La cagnolina abbandonata ha paura di tutti, il sindaco vieta di darle da bere e mangiare: l’ordinanza scatena le polemiche – Il caso in Sardegna
Chi vorrebbe aiutarla potrebbe essere sanzionato: la notizia ha avuto una risonanza mediatica nazionale
Teulada La storia di una piccola cagnetta infiamma il web, tutto nasce dall’ordinanza del sindaco che vieta – «per tutelarla», dice – di darle da mangiare e da bere. Si chiama Ondina e da giorni vaga solitaria lungo la litoranea di Teulada, fra le colline e il mare della costa sud occidentale della Sardegna. Vietato fermarsi per aiutare la cagnolina, ma il popolo web non ci sta e ha letteralmente ricoperto di insulti il primo cittadino del paese.
L’ordinanza
«Si specifica che il provvedimento è adottato proprio per tutelare e salvaguardare l’animale: nonostante i ripetuti tentativi di cattura da parte della Polizia locale e degli operatori competenti, il cane tende a fuggire a ogni avvicinamento. Riducendo le fonti alimentari – si legge nel post del Comune di Teulada che riporta l’ordinanza – si favorisce la possibilità di cattura».

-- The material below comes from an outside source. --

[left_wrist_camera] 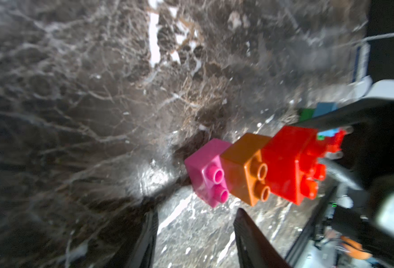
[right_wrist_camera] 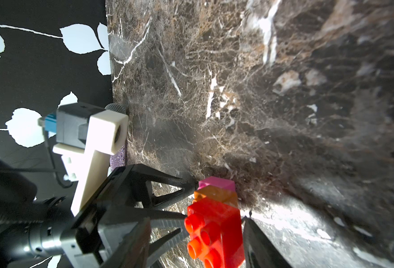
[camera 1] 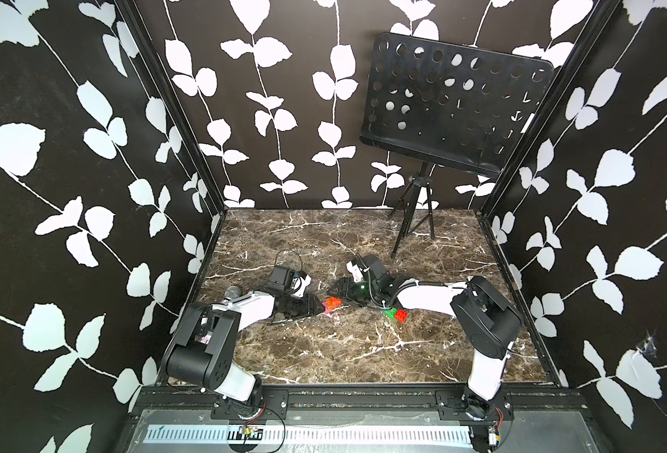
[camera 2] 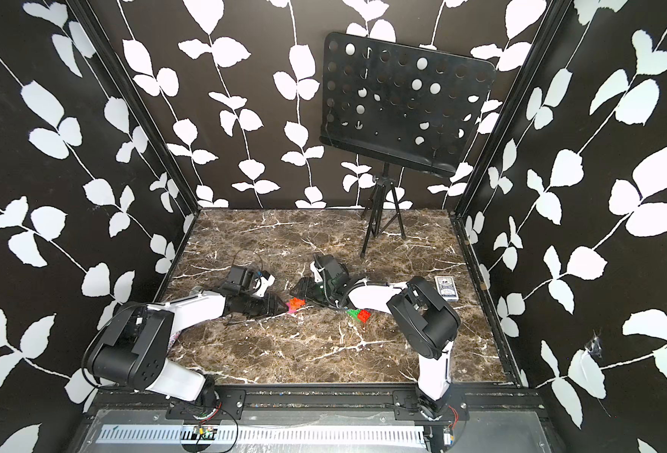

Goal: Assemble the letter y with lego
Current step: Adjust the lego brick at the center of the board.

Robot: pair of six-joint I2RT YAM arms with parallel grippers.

Ma gli utenti non sono d’accordo. Numerosi i commenti contro il provvedimento che sta facendo scalpore e che ha avuto anche una risonanza mediatica nazionale.
«Con ordinanza del Sindaco n. 18 del 04/04/2026, è stato disposto il divieto temporaneo di lasciare cibo o acqua lungo la Strada Statale 195, nei pressi del km 56.000, in località Is Fogaias. Il provvedimento si è reso necessario – si legge nell’ordinanza – a seguito della presenza di un cane vagante in un tratto caratterizzato da traffico sostenuto e condizioni particolarmente critiche, che rappresentano un rischio sia per la sicurezza stradale che per l’incolumità dell’animale».
Le segnalazioni
Diverse le segnalazioni sui social sulla cagnolina trovata abbandonata che vagava solitaria lungo la strada: «Di chi è questo cane? Corre nelle curve della Cantoniera e non si fa prendere». Da qui le condivisioni e la preoccupazioni di chi si è fermato per cercare di aiutarla. Ma ora, i cittadini di buon cuore, rischiano pure una sanzione.